== Segment start ==

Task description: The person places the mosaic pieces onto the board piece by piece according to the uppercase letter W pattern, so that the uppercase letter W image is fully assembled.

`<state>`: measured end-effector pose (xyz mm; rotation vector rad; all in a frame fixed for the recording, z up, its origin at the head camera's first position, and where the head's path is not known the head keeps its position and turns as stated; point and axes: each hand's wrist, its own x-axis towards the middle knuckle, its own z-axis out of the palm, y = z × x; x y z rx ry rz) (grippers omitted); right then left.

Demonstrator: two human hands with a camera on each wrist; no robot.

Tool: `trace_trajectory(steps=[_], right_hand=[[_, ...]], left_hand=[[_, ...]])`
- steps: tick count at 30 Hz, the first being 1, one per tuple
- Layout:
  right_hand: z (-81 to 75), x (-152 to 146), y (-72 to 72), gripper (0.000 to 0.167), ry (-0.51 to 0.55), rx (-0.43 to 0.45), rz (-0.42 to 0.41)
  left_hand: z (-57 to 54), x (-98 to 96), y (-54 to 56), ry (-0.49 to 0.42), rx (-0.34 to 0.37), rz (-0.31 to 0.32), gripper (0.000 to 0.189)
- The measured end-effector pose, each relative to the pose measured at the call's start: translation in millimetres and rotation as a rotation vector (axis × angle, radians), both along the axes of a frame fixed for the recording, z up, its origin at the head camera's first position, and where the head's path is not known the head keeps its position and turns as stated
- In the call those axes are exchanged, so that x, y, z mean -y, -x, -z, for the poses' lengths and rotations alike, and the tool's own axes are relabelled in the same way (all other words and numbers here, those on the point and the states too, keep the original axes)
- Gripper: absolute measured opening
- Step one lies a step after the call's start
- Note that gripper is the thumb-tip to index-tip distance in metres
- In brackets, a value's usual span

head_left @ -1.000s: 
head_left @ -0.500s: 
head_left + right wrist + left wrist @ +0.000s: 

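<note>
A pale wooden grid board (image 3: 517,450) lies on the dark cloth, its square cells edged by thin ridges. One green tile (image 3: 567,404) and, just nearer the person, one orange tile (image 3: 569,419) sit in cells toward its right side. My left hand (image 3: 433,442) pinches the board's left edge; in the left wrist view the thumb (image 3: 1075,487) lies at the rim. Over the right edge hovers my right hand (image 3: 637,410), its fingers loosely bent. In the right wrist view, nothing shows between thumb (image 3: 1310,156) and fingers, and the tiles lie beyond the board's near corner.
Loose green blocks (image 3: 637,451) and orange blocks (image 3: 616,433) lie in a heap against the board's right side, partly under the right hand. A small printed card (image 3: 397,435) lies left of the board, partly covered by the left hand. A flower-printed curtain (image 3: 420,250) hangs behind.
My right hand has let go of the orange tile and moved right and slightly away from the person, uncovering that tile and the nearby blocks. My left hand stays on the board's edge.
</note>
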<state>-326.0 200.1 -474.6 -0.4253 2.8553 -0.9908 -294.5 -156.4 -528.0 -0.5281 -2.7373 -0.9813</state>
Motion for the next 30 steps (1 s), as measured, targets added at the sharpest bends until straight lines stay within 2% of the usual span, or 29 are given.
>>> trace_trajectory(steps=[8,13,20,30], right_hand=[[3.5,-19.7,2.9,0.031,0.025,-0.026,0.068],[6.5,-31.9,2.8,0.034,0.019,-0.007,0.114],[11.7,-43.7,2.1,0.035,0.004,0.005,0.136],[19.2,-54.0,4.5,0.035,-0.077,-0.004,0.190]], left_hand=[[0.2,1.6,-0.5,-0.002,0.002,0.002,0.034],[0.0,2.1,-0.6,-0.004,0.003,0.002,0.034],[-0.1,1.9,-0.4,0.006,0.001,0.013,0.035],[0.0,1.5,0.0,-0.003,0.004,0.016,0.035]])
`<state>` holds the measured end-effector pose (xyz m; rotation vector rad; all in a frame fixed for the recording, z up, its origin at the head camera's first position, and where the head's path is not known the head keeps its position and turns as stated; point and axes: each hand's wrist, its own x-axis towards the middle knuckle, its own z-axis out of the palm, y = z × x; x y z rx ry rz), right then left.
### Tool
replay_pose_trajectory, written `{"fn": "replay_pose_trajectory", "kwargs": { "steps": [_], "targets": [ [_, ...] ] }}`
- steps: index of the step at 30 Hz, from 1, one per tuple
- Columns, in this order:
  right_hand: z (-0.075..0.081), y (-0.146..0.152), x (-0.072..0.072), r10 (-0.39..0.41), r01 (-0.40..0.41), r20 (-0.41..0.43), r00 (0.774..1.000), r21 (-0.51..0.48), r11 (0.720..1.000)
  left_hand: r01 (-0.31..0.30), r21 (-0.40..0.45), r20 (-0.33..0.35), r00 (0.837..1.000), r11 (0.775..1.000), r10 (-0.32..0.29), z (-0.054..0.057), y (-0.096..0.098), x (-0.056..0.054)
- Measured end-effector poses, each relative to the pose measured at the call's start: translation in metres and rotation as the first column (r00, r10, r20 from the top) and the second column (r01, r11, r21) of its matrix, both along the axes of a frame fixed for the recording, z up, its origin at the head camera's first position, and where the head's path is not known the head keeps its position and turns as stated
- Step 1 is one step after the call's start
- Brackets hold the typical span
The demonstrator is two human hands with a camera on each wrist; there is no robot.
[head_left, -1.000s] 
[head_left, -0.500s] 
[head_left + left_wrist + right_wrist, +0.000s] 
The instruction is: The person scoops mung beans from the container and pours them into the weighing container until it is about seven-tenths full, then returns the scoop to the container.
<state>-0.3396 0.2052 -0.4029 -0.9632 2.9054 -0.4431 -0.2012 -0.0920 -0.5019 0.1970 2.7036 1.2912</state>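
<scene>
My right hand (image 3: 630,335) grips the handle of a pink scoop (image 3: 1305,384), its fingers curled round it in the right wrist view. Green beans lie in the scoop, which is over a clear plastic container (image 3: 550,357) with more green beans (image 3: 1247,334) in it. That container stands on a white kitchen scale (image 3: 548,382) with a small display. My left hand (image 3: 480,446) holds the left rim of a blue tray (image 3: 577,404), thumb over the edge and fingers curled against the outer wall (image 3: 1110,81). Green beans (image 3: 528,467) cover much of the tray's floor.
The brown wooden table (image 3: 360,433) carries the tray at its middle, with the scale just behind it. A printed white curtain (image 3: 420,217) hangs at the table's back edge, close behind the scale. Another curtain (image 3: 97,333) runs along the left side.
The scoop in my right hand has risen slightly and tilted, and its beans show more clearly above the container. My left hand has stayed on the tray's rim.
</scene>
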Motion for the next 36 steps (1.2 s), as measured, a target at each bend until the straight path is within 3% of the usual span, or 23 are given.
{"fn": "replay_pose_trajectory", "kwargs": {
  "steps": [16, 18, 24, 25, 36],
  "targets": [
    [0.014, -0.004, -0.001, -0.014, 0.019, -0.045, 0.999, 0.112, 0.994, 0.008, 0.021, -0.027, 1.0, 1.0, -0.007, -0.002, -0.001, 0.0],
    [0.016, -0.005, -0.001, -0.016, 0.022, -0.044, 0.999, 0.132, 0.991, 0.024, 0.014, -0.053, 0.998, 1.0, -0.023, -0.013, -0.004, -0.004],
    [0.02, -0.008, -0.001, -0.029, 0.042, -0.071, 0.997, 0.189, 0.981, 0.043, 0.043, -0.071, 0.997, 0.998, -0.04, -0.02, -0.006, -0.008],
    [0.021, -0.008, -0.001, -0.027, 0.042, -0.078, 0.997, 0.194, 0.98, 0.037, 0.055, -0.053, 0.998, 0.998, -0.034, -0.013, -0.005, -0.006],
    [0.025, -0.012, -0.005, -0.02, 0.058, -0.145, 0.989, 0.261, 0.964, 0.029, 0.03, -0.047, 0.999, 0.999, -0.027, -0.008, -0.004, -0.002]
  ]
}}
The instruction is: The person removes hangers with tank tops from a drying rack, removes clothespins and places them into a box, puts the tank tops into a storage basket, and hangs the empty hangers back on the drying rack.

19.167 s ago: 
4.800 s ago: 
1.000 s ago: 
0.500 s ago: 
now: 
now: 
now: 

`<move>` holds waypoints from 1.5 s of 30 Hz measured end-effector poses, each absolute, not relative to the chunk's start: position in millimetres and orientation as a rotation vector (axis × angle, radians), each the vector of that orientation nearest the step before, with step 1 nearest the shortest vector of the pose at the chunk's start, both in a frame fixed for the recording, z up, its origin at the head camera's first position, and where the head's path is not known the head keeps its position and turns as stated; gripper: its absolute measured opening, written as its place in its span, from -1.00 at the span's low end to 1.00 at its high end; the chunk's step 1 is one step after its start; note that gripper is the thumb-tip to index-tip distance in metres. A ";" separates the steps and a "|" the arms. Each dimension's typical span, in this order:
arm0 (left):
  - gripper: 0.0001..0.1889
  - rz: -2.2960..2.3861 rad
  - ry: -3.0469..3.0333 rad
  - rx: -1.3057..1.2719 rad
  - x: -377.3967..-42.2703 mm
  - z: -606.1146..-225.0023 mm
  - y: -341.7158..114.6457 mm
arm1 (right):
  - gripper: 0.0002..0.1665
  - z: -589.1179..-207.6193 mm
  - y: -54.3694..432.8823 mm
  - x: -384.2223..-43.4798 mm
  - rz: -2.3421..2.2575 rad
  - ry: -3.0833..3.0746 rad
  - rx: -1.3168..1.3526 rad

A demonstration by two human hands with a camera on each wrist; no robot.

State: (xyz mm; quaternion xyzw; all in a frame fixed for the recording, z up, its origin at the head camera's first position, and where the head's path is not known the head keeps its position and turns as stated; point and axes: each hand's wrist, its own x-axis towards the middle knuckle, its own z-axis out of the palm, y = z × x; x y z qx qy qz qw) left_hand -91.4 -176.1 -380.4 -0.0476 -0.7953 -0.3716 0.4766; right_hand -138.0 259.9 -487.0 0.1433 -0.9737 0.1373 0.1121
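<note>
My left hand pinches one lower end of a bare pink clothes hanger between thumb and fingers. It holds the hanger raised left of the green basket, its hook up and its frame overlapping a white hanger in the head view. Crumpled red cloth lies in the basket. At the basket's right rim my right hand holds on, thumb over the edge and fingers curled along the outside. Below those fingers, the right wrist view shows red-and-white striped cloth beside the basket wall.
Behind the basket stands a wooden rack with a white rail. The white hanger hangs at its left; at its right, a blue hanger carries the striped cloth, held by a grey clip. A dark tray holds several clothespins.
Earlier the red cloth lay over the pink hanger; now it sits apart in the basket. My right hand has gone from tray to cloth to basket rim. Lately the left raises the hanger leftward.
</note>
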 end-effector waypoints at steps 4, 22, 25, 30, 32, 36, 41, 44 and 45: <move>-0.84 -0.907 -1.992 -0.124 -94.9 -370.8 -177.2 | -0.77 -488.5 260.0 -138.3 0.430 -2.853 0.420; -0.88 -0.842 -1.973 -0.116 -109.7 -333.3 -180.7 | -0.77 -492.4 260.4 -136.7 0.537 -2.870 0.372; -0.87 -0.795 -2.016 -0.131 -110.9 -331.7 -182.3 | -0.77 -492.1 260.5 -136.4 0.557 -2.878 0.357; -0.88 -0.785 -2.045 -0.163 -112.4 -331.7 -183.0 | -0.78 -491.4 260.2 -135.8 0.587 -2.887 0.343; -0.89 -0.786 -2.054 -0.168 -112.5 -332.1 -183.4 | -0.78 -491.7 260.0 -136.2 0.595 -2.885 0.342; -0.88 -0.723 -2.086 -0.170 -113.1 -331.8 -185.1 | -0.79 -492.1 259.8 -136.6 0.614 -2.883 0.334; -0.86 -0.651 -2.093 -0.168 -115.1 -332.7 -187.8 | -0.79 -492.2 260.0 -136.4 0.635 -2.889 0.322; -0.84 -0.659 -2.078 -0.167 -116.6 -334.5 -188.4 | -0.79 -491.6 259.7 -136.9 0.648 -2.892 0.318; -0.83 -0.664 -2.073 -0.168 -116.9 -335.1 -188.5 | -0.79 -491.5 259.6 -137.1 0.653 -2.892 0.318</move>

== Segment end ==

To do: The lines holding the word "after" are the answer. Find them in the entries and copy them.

Solution to this task:
- Step one lies a step after the call's start
- Step 1 is one step after the call's start
`<move>` holds waypoints from 1.5 s of 30 Hz measured end-effector poses, each absolute, not relative to the chunk's start: position in millimetres and orientation as a rotation vector (axis × angle, radians), each the vector of that orientation nearest the step before, with step 1 nearest the shortest vector of the pose at the chunk's start, both in a frame fixed for the recording, z up, its origin at the head camera's first position, and where the head's path is not known the head keeps its position and turns as stated; gripper: its absolute measured opening, written as its place in its span, from -1.00 at the span's low end to 1.00 at its high end; the chunk's step 1 is one step after its start; note that gripper is the thumb-tip to index-tip distance in metres. A ";" separates the steps and a "|" the arms. Each dimension's typical span, in this order:

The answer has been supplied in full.